## TASK OBJECTIVE
Please count the lines in the data below that hold the word "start", and give only the number.

◆ ◆ ◆ ◆ ◆

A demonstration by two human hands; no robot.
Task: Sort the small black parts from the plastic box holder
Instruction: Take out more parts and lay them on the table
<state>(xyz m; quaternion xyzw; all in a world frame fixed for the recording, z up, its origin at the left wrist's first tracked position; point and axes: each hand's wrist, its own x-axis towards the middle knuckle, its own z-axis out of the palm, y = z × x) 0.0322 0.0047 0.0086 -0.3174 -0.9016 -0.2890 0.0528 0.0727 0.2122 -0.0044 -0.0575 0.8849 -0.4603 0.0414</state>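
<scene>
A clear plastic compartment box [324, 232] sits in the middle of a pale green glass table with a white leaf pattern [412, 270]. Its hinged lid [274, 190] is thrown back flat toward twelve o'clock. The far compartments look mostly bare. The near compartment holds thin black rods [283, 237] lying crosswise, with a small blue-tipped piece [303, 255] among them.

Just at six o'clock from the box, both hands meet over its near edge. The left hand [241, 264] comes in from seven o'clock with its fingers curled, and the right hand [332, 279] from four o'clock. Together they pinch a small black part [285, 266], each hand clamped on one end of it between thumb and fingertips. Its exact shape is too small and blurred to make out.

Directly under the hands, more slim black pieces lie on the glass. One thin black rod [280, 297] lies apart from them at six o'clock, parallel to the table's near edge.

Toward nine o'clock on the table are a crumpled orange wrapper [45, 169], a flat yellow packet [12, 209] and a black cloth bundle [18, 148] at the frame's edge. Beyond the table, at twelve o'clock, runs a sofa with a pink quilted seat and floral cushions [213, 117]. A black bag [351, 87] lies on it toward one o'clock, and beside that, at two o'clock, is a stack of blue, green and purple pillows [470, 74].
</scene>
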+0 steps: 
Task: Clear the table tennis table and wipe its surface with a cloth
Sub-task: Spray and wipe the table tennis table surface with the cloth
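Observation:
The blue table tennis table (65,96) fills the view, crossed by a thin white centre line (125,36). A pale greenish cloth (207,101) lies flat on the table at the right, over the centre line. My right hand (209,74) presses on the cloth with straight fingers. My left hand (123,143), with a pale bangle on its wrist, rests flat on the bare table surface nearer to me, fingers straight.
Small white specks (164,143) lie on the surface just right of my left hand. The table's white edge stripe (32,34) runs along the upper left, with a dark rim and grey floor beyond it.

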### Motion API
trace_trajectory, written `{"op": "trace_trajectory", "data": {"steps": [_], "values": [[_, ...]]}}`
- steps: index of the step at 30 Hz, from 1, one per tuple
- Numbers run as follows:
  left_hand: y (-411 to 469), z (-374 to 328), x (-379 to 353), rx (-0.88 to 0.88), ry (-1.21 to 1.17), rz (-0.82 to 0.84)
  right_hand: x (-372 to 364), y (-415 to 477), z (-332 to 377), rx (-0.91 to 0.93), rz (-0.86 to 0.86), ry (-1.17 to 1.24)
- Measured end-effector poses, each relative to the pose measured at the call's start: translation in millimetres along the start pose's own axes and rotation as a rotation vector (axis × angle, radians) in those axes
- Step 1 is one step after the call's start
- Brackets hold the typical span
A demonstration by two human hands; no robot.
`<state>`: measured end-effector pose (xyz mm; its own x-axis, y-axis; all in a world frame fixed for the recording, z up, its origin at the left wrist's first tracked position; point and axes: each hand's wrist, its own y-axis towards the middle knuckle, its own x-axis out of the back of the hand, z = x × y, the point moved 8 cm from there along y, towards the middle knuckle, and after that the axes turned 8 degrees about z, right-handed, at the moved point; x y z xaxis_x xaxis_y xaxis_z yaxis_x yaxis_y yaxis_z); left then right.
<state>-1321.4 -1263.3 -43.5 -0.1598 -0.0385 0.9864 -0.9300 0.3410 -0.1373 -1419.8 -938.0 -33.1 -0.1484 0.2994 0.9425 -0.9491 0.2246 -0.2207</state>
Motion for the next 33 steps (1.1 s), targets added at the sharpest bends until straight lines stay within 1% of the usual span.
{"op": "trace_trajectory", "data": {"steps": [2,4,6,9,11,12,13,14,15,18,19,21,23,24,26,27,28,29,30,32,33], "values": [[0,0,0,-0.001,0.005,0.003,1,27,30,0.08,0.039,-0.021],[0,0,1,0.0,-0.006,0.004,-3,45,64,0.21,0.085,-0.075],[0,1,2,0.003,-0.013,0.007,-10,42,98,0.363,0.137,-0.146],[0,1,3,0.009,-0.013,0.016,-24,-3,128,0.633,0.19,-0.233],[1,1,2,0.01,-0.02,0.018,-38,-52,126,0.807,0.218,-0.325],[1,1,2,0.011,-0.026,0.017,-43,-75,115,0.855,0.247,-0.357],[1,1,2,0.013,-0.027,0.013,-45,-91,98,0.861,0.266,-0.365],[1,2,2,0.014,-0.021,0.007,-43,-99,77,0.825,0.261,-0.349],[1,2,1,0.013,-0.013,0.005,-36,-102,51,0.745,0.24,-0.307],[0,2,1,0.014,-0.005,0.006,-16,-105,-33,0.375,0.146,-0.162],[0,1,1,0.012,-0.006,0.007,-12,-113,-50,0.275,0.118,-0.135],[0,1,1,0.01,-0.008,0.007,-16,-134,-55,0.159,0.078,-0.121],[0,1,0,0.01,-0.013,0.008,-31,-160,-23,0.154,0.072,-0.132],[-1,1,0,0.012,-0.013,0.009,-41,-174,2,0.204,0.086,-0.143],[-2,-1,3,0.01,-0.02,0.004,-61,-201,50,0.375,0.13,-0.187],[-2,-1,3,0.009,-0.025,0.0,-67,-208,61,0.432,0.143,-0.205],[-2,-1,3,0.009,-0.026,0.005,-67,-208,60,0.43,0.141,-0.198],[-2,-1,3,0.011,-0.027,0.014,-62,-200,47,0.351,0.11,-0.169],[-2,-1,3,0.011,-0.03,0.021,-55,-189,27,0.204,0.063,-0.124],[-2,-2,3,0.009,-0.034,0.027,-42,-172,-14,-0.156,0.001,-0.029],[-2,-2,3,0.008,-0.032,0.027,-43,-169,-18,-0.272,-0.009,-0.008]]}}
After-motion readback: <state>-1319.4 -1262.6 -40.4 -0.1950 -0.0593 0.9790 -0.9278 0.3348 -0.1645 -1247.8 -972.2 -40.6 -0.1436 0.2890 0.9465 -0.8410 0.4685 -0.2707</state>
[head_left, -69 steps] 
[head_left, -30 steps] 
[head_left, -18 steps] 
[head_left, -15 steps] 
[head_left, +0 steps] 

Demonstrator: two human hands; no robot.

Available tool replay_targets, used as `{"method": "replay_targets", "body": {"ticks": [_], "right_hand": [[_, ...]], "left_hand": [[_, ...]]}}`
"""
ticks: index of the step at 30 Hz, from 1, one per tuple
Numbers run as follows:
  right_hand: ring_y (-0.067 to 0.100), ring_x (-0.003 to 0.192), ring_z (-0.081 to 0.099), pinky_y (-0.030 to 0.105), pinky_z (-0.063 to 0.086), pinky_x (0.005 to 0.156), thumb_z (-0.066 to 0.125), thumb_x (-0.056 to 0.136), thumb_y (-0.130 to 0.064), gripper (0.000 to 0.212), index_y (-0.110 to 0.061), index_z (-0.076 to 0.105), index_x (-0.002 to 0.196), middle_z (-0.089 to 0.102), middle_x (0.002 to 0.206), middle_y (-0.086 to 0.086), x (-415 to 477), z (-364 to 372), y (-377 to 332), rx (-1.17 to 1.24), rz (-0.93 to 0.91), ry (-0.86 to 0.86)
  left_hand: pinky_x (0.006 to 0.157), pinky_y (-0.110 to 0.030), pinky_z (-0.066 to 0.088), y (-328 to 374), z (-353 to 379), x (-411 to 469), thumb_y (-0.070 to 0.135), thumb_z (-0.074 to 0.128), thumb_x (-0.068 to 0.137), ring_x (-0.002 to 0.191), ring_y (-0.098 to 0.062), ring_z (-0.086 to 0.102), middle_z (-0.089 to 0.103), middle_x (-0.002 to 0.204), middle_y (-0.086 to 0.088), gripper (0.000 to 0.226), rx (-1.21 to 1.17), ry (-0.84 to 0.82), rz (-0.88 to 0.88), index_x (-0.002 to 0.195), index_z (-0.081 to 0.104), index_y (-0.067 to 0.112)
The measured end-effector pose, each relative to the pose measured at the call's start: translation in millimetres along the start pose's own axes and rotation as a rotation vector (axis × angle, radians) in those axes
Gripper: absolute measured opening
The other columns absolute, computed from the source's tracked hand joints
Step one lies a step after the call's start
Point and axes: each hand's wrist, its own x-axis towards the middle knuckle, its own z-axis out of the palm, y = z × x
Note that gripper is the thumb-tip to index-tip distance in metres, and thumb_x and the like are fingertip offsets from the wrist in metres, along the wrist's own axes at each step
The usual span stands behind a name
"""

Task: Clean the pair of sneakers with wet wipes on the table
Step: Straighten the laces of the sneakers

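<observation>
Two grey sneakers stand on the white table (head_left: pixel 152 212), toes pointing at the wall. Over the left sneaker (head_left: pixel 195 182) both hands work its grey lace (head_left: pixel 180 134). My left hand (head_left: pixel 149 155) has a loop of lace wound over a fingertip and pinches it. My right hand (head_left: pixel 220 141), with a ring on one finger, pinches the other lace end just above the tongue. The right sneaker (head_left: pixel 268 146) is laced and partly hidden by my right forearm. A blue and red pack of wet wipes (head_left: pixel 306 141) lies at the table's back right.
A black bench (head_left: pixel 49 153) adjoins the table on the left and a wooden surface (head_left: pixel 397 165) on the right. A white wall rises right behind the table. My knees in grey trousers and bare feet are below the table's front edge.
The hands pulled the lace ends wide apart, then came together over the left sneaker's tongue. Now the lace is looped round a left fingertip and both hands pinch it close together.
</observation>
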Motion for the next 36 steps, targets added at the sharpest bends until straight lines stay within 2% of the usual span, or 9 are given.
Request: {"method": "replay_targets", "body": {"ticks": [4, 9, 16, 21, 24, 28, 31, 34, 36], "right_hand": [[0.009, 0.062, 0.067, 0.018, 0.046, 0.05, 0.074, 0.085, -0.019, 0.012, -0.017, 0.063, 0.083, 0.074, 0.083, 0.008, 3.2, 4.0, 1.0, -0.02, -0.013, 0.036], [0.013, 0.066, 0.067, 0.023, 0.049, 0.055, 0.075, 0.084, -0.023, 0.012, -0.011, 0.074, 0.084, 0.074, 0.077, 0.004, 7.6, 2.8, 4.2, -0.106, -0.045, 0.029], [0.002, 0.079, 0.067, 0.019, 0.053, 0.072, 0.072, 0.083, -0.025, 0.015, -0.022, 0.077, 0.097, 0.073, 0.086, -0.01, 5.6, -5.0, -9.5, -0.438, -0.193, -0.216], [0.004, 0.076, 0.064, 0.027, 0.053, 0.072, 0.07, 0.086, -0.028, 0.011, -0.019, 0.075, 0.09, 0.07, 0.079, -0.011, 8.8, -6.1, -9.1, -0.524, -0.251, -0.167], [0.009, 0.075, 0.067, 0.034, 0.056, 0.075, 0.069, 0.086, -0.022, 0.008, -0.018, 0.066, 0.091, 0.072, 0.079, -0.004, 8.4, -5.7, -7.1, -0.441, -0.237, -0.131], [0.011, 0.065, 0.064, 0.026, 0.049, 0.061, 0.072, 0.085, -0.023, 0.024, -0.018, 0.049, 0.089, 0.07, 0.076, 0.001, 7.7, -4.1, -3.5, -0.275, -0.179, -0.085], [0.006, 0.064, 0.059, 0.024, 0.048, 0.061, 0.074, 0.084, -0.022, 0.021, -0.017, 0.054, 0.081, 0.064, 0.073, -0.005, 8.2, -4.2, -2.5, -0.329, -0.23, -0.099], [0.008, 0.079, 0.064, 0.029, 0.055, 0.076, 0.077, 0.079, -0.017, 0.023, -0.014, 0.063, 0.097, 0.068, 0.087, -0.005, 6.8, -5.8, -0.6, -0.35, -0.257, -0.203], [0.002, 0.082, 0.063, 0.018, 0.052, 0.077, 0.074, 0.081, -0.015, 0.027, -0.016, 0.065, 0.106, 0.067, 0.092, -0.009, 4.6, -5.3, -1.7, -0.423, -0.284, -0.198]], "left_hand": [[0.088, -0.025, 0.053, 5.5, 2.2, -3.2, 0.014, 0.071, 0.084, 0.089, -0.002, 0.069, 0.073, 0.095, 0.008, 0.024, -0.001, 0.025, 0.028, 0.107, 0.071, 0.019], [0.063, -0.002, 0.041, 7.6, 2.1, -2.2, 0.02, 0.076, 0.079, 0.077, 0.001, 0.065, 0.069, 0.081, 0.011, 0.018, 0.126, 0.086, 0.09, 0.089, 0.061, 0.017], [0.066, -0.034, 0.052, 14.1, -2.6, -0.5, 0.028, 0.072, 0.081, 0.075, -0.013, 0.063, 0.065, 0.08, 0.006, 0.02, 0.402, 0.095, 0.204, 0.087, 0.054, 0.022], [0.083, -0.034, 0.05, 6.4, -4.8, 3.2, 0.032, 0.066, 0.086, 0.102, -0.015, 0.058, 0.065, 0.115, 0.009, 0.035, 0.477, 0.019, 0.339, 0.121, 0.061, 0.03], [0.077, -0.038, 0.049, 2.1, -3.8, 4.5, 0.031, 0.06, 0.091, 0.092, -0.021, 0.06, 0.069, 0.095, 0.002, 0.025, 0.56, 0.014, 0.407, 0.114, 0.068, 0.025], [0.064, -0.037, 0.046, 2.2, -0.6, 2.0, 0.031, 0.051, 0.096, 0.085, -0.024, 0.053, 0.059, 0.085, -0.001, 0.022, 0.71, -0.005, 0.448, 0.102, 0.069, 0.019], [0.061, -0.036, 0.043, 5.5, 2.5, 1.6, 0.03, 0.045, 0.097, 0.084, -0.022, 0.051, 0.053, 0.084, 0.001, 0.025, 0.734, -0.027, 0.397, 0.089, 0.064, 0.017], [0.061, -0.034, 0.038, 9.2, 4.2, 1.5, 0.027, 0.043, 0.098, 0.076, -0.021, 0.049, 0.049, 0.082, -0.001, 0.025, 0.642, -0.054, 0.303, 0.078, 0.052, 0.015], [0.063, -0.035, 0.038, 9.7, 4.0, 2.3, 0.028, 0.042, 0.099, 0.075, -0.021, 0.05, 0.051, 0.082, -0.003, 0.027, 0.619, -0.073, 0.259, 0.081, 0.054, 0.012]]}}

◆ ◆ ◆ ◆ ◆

## EXERCISE SOLUTION
4